Vehicle Recognition Device Road Surface Detection

Resolve Bottlenecks,
Find Innovative Solutions
Generate Solutions

Solution Overview

Problem

Current LIDAR systems for acquiring 3-dimensional point groups face high processing loads and accuracy issues due to the need for time-consuming flatness and normal direction calculations, often misidentifying low-height objects as road surfaces.

Innovation Solution

A recognition device and method that utilize an object detection sensor capable of changing detection directions, determining whether a point of interest is a road surface based on its relation to a reference point with a specific distance and angle criteria, reducing processing load while maintaining accuracy.

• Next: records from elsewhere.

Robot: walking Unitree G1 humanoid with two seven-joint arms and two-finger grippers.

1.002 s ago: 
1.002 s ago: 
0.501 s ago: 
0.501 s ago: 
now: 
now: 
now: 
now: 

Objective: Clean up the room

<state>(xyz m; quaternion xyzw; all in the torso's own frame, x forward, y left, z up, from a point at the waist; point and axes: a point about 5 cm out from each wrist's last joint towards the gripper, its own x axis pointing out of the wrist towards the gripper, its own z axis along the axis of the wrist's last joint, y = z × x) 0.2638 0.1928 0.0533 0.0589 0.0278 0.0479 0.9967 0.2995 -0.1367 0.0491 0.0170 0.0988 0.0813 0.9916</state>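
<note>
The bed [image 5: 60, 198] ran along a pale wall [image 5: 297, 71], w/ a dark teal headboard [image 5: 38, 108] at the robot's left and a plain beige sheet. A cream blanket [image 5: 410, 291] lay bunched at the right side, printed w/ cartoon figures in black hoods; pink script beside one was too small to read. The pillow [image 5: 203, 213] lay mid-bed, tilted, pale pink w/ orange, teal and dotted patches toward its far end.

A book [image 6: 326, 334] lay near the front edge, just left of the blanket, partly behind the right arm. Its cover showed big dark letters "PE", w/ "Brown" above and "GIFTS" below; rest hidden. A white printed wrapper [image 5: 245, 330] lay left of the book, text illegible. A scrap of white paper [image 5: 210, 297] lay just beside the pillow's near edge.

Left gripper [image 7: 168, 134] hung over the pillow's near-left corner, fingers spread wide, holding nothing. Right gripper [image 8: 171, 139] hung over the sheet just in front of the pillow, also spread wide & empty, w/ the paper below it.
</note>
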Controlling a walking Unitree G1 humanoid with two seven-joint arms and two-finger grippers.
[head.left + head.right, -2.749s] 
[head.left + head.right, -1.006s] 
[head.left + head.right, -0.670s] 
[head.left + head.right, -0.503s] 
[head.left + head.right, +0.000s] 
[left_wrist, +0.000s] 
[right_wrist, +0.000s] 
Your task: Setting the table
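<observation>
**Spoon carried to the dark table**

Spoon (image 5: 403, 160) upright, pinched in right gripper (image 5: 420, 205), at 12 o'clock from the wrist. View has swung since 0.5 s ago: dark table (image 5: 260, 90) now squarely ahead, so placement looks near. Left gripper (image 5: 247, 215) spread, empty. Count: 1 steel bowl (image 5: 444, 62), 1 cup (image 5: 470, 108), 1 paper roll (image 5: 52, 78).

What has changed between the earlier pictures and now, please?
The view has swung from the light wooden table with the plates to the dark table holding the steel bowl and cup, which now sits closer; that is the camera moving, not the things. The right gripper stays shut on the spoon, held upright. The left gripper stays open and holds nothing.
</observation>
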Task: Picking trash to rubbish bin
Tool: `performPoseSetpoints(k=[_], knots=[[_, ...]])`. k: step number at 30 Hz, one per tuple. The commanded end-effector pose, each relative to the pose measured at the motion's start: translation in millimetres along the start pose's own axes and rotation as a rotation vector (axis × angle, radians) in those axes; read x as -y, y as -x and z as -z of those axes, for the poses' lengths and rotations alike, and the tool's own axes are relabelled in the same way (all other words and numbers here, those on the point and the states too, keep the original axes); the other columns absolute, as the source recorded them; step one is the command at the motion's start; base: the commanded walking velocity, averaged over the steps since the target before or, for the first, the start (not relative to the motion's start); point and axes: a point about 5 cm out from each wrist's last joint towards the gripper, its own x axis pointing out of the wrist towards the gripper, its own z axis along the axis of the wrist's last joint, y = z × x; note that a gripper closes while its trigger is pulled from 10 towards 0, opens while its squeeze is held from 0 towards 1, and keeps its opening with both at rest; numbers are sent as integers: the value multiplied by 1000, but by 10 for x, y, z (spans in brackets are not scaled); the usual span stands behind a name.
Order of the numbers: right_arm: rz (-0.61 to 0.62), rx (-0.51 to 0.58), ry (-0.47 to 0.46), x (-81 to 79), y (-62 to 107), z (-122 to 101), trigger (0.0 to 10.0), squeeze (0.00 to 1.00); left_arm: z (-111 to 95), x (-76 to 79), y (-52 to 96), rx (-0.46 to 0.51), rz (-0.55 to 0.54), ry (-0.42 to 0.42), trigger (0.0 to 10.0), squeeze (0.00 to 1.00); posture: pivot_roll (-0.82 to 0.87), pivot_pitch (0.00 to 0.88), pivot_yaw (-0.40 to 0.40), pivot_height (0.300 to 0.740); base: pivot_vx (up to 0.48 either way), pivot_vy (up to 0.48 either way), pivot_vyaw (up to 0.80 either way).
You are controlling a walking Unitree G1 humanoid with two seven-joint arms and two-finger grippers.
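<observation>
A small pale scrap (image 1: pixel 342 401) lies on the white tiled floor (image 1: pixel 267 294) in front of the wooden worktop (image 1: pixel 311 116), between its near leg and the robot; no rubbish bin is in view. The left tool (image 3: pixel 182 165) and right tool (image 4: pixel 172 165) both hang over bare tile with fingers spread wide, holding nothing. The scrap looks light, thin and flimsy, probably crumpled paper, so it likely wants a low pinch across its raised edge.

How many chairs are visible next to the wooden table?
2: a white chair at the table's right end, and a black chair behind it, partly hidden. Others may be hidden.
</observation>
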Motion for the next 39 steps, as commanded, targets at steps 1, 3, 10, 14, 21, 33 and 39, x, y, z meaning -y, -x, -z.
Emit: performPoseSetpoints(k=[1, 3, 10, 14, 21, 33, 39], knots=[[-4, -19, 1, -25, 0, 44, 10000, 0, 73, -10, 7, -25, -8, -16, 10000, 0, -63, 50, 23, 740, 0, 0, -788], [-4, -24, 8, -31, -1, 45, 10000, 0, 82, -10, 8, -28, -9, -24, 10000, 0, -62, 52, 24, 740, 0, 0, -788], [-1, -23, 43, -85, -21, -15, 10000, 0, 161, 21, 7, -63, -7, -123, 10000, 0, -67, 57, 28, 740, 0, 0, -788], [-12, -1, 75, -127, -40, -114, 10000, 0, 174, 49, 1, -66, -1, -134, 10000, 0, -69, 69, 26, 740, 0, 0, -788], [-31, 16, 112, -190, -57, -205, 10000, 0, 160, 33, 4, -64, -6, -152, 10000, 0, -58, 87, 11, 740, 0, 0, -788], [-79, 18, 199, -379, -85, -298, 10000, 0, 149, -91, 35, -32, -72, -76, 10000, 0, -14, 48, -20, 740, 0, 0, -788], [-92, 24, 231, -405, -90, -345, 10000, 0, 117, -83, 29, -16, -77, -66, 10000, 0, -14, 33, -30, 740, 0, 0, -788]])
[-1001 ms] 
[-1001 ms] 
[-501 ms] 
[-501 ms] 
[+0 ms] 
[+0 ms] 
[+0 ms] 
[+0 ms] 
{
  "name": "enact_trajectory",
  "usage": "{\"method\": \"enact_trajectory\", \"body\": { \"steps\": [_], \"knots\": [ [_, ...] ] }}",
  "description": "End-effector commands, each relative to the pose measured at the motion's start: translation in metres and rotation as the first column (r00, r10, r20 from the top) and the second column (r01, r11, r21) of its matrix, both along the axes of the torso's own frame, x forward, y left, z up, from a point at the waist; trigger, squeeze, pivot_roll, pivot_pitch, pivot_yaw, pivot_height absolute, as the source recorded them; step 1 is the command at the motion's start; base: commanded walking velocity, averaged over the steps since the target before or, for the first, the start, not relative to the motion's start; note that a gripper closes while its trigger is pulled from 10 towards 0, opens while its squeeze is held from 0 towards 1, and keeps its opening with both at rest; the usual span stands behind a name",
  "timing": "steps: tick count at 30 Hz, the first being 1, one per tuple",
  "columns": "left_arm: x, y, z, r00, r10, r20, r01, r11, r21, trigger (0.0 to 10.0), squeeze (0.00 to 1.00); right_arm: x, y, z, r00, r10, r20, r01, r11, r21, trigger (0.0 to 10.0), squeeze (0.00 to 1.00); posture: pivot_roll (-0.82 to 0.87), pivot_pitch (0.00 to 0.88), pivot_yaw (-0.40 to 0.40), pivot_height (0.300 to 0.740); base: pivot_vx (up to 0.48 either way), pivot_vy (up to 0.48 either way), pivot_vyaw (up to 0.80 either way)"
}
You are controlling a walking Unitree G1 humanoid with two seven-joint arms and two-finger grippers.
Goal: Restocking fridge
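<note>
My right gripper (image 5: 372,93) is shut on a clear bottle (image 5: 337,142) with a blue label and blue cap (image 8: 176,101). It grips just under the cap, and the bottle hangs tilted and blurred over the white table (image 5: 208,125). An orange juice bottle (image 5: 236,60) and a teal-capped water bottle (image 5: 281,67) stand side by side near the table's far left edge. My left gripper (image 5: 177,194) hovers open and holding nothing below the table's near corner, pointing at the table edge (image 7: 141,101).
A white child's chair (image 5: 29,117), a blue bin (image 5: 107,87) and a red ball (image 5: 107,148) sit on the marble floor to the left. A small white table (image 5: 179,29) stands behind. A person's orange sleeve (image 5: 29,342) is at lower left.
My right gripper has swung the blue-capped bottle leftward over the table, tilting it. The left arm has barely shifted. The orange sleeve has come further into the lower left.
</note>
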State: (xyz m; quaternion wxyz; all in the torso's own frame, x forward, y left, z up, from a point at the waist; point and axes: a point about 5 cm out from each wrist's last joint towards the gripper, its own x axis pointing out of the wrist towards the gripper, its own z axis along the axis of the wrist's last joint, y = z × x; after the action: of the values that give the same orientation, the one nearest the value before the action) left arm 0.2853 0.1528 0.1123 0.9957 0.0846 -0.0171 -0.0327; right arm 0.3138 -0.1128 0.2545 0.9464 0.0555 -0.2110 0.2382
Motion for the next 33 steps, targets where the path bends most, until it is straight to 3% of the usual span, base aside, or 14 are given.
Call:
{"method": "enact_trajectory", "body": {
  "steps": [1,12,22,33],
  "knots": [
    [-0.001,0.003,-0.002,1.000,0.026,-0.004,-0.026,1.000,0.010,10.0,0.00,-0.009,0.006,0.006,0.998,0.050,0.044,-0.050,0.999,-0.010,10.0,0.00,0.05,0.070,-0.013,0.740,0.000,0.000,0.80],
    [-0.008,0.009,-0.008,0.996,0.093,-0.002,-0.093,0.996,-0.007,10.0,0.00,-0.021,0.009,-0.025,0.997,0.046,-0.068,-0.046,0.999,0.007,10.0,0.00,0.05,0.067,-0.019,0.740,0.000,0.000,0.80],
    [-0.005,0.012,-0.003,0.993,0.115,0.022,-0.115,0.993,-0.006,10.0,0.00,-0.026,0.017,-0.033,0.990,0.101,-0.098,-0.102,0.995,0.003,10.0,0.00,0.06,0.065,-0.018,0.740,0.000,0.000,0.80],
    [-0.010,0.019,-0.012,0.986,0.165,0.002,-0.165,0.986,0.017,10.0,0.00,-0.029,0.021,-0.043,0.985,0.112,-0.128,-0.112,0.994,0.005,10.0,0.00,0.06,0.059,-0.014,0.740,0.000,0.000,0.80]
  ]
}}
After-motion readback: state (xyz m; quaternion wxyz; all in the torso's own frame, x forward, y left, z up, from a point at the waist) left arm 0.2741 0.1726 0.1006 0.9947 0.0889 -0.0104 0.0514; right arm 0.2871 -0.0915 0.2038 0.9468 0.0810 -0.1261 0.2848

Engineering Contradictions & Design Principles

VSEngineering Contradiction Analysis

1Measurement precision

If flatness and normal direction calculations are performed for each 3-dimensional point group, then road surface detection accuracy is improved, but processing time increases and processing load increases

Engineering Contradiction:
Improveroad surface detection accuracyVSAvoidprocessing time
Core Design Contradiction:
Measurement precisionVSLoss of time

Solution Approach 1:

The patent extracts only the necessary geometric relationships (distance and angle relative to reference points) needed for road surface detection, eliminating the need for comprehensive flatness and normal direction calculations. This selective extraction of critical parameters reduces computational complexity while maintaining detection accuracy.

Inventive Principle:
Principle #2Taking out (Extraction)

Solution Approach 2:

The detection process is segmented into discrete comparison steps against reference points with known road surface characteristics. By dividing the complex surface analysis into multiple simple point-to-point comparisons, the system achieves accurate road surface identification without requiring heavy computational resources for each point.

Inventive Principle:
Principle #1Segmentation

2Measurement precision

If clustering sensitivity is increased to improve object detection, then detection accuracy improves, but false recognition of low-height objects as road surfaces increases

Engineering Contradiction:
Improveobject detection accuracyVSAvoidfalse recognition rate
Core Design Contradiction:
Measurement precisionVSReliability

Solution Approach 1:

Reference points serve as intermediary elements with known road surface characteristics. By comparing detection points against these intermediary reference points rather than making direct classification decisions, the system mediates between sensitive detection and false recognition, using the reference points as a reliable benchmark for accurate classification.

Inventive Principle:
Principle #24Intermediary (Mediator)

3Reliability

If clustering sensitivity is lowered to reduce false recognition, then reliability improves, but detection accuracy decreases and low-height objects are misidentified as road surfaces

Engineering Contradiction:
Improvefalse recognition rateVSAvoidobject detection accuracy
Core Design Contradiction:
ReliabilityVSMeasurement precision

Solution Approach 1:

The system dynamically adjusts detection criteria based on the geometric relationship between detection points and reference points. By using variable distance and angle thresholds relative to each reference point, the system maintains high sensitivity for actual objects while automatically reducing false positive rates, adapting the detection stringency to local geometric conditions.

Inventive Principle:
Principle #15Dynamics

Data Source

PatentUS12032066B2Recognition device and method
Publication Date: 2024.07.09 HONDA MOTOR CO LTD
  • US12032066B2 patent drawing
  • US12032066B2 patent drawing
  • US12032066B2 patent drawing

AI summary

A recognition device includes: an acquirer configured to be connected to an object detection sensor which is mounted in a vehicle and is capable of changing a detection direction of each of upper, lower, right, and left directions and to acquire a detection result including 3-dimensional positional information regarding detection points from the object detection sensor; and a determiner configured to determine whether a point of interest among the detection points is a detection point at which a road surface is detected, based on a relation between the point of interest and a reference point at which a detection direction of the upper and lower directions is further downward than at the point of interest and configured to output a determination result.